- [Supplied data]
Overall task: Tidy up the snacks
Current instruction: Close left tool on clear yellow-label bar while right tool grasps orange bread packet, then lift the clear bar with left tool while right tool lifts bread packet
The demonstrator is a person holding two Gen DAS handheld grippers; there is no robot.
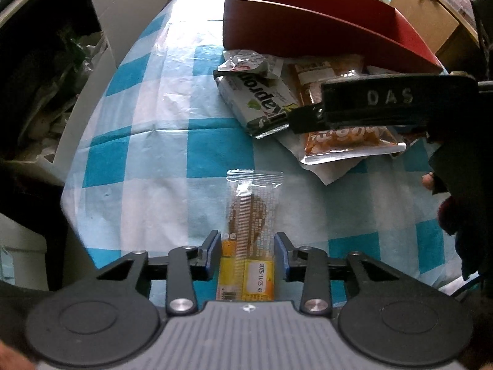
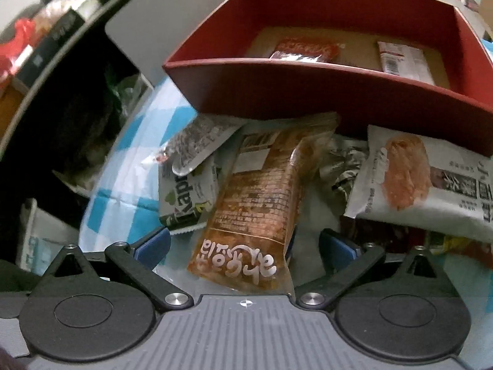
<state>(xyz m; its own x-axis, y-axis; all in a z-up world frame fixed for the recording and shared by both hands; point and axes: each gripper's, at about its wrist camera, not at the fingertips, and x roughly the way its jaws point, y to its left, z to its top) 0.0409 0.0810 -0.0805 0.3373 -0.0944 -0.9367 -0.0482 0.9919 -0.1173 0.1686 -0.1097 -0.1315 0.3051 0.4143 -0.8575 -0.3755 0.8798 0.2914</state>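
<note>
Your left gripper (image 1: 249, 251) pinches a slim clear-wrapped snack bar (image 1: 251, 215) at its near end: brown biscuit shows through the upper wrapper, a yellow-orange label with a printed date sits below. It lies lengthwise on the blue-and-white checked cloth (image 1: 148, 141), apart from the pile. Your right gripper (image 2: 245, 249) stands spread around an orange-brown pouch (image 2: 255, 212) with white lettering, its pads clear of it. That pouch rests among other packets just in front of the red box (image 2: 277, 89).
</note>
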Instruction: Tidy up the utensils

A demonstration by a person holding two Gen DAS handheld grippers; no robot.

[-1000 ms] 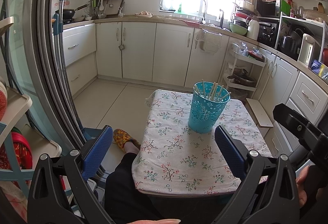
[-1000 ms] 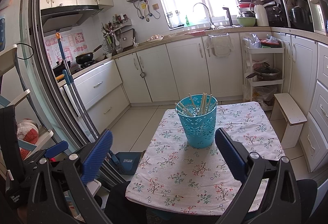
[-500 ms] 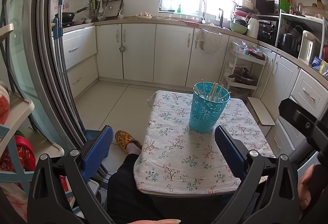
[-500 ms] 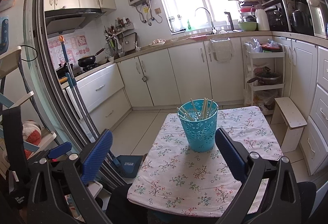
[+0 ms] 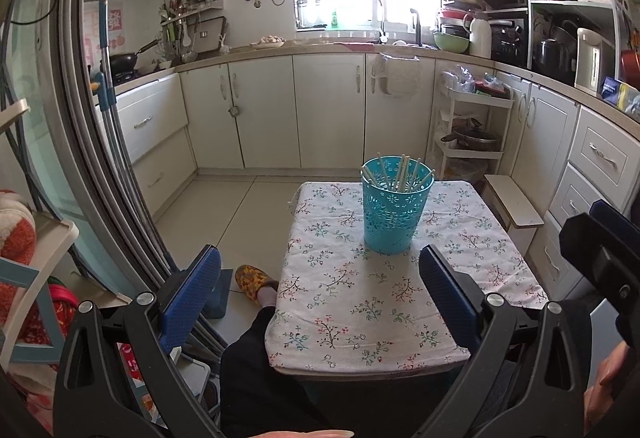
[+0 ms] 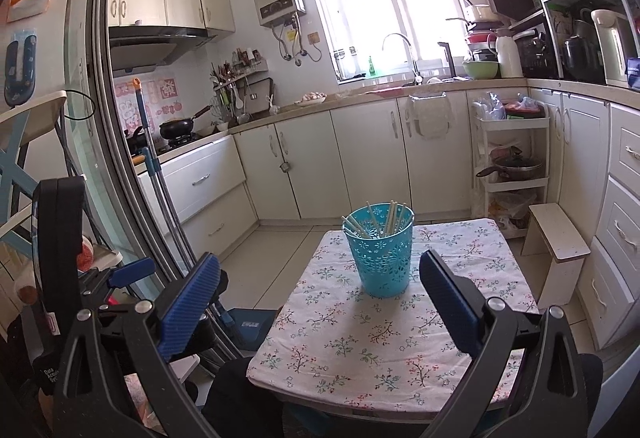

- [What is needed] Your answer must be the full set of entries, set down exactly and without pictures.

- [Written answer]
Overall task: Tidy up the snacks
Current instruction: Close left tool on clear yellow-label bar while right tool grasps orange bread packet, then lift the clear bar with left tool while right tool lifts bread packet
The demonstrator is a person holding two Gen DAS handheld grippers; there is no robot.
<state>(xyz m; its own x-axis, y-axis; all in a z-up world frame fixed for the recording and shared by both hands; point and axes: each gripper's, at about its wrist camera, not at the fingertips, and x roughly the way its jaws point, y to its left, z to its top) 0.0409 0.0810 -0.0805 0.3373 -0.0944 -0.9367 -0.0482 0.9919 -0.1173 0.1686 -0.1097 -0.1315 0.3051 0.4143 -0.8575 -0.3755 0.8798 0.2914</state>
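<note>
Your left gripper (image 1: 249, 251) pinches a slim clear-wrapped snack bar (image 1: 251, 215) at its near end: brown biscuit shows through the upper wrapper, a yellow-orange label with a printed date sits below. It lies lengthwise on the blue-and-white checked cloth (image 1: 148, 141), apart from the pile. Your right gripper (image 2: 245, 249) stands spread around an orange-brown pouch (image 2: 255, 212) with white lettering, its pads clear of it. That pouch rests among other packets just in front of the red box (image 2: 277, 89).
</note>
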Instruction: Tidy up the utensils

A demonstration by a person holding two Gen DAS handheld grippers; no robot.

[-1000 ms] 
[-1000 ms] 
[-500 ms] 
[-500 ms] 
[+0 ms] 
[+0 ms] 

The answer has nothing more to it.